▶ Aim of the task
Check each line of the entries below for the word "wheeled", and copy out the ones that have it.

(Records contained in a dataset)

· · · · · · ·

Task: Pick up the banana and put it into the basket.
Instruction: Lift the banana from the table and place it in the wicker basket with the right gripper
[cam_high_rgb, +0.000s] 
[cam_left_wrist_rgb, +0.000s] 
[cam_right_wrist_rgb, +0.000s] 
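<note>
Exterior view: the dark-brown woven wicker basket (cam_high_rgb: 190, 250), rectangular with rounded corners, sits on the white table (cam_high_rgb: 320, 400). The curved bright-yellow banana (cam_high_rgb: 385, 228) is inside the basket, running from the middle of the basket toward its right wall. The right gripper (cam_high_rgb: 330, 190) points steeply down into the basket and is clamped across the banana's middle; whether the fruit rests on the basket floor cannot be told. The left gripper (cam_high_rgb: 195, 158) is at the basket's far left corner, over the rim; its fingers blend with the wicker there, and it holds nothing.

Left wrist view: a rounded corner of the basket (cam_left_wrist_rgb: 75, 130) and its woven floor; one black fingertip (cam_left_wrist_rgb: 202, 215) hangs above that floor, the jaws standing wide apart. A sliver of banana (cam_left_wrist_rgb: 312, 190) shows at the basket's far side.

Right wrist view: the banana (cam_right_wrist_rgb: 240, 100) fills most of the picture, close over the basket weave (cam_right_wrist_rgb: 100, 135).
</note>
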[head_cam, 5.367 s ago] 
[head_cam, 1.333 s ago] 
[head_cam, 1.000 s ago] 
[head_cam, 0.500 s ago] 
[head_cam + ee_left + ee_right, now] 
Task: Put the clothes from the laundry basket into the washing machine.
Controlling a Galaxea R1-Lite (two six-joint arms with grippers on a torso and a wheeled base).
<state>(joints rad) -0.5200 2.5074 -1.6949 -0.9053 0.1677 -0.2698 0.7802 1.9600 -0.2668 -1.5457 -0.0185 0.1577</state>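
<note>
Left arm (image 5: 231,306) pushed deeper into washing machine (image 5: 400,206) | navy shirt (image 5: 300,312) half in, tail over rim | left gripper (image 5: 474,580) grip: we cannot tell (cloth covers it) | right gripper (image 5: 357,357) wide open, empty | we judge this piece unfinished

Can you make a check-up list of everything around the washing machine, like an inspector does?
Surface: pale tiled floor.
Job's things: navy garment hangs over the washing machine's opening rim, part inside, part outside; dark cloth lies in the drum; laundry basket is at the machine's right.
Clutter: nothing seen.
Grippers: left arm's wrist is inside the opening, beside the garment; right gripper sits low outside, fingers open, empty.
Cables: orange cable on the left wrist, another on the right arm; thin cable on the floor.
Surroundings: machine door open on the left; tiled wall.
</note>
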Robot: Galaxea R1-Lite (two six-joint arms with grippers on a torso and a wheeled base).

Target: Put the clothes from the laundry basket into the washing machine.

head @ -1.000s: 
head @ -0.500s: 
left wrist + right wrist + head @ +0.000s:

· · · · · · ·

▶ Output
Controlling a Galaxea R1-Lite (two six-joint arms with grippers on a torso and a wheeled base).
Robot: Galaxea R1-Lite (two six-joint arms with grippers on a torso and a wheeled base).

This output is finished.